So the math class I'm taking this semester has been quite entertaining and definitely different than any one I've had before. The professor, Gilbert Strang, is a well-known figure in the math world, and is arguably the nicest human being on the face of the earth. Who else thanks students for asking questions? Or asks permission to teach us the next step (which makes him giddy most times)? It clearly gives him great joy to teach us (and it should! Imagine the broad range of people taking this class...over the next many years, these MIT students will be at the forefront of their respective fields' innovations, using the computational techniques he teaches us to drive the progress of technology.)
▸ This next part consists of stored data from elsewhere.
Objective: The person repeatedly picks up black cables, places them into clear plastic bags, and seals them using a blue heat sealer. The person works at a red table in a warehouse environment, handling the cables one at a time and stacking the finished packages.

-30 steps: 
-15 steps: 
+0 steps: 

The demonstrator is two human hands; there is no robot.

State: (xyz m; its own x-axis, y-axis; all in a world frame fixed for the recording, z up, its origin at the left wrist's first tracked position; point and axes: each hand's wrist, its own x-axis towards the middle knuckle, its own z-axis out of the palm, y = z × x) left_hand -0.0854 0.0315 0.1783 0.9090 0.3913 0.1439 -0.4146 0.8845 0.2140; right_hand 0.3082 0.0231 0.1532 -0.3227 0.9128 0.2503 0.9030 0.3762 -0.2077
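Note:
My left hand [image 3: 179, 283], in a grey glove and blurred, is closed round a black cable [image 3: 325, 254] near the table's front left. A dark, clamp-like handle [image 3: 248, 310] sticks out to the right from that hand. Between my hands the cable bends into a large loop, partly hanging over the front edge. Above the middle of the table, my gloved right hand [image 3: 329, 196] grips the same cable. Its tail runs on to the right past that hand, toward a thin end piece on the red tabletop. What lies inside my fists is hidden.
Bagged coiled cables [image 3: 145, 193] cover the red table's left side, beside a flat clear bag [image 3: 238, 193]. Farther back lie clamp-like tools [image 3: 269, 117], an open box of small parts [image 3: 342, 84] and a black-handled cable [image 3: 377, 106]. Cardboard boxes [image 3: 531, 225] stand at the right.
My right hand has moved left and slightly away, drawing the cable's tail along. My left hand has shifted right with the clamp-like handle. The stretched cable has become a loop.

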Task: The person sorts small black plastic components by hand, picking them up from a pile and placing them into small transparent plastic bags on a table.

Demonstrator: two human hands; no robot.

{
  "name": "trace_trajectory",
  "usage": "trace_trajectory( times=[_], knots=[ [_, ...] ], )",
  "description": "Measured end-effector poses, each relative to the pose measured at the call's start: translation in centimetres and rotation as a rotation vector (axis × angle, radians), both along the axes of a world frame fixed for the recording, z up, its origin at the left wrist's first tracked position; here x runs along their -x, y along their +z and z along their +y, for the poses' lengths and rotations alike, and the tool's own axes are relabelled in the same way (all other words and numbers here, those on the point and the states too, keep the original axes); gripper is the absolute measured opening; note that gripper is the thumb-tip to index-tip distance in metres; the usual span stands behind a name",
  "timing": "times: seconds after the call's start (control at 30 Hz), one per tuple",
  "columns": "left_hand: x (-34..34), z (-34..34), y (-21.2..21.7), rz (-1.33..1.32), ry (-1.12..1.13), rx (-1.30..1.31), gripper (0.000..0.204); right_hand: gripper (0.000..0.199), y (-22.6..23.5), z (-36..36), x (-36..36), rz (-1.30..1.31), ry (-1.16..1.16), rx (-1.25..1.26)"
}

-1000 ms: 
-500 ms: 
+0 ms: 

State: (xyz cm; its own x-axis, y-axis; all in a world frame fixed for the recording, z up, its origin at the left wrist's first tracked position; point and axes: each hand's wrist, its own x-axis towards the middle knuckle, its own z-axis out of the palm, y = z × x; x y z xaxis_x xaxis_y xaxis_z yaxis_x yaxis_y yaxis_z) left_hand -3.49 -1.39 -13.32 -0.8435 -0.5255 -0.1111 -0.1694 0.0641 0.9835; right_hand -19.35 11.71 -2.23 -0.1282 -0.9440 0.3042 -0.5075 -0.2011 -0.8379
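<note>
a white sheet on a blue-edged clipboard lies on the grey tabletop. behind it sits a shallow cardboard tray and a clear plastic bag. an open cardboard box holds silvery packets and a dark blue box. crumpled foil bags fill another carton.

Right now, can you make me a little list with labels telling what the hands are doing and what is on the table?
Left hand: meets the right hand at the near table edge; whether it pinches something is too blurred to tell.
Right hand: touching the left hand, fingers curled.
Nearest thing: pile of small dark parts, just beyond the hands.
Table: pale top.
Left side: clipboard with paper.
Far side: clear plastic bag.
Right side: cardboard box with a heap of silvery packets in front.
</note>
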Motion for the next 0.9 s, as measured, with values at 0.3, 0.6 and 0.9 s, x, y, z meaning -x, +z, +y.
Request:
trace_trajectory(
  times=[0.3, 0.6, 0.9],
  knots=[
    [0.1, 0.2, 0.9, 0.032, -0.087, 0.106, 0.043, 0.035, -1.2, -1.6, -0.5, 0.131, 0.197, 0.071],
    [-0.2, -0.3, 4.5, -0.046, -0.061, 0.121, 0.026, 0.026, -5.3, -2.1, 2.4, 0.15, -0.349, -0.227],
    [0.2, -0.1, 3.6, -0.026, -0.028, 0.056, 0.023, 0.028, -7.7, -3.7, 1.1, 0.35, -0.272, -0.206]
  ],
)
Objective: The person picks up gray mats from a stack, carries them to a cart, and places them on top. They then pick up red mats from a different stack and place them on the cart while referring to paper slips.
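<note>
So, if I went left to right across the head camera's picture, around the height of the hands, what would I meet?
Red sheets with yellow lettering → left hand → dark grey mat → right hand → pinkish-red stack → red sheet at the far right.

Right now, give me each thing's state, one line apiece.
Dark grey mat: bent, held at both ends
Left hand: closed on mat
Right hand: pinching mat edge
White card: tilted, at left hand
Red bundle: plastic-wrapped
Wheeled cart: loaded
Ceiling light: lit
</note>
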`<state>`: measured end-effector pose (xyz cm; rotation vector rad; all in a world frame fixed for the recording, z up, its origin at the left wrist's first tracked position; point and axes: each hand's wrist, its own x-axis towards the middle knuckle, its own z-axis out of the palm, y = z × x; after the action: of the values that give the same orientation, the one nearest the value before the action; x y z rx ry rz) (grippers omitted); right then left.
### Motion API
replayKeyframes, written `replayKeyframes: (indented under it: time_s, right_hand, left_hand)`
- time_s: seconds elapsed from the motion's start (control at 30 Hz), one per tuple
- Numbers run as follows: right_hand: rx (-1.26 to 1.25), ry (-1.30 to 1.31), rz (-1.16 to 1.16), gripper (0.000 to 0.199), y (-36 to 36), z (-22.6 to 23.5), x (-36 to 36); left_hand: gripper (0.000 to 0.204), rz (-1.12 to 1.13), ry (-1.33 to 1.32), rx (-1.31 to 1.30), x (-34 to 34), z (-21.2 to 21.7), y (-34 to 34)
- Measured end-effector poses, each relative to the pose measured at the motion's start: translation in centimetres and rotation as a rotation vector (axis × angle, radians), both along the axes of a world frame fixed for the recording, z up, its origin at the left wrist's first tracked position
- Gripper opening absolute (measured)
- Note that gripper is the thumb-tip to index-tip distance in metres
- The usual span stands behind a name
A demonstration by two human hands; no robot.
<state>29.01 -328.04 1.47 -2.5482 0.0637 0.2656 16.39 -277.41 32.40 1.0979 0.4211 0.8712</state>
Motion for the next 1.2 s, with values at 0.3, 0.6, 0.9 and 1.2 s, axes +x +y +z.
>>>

Prof. Strang has long since become one with matrices and his teaching style reflects that (if you can somehow imagine that....).
Well anyways, the most entertaining part of this course has probably been reading the textbook. EXACTLY as he teaches, the book is written very colloquially, in an almost stream-of-consciousness sort of way. I didn't even realize that textbooks were allowed to be published like that.
Here are some fun examples:
"I very much hope that you will come to know and like these special matrices."
"These multiplications are a beautiful key to the whole chapter."
The K matrix is "symmetric and more beautiful"
"That matrix is A(transpose)!! A proper author would never use two exclamation marks - I apologize."
"May I list some properties?"
"I hope this section is enjoyable."
something about a mathematician dying in a gunfight in the 1800s....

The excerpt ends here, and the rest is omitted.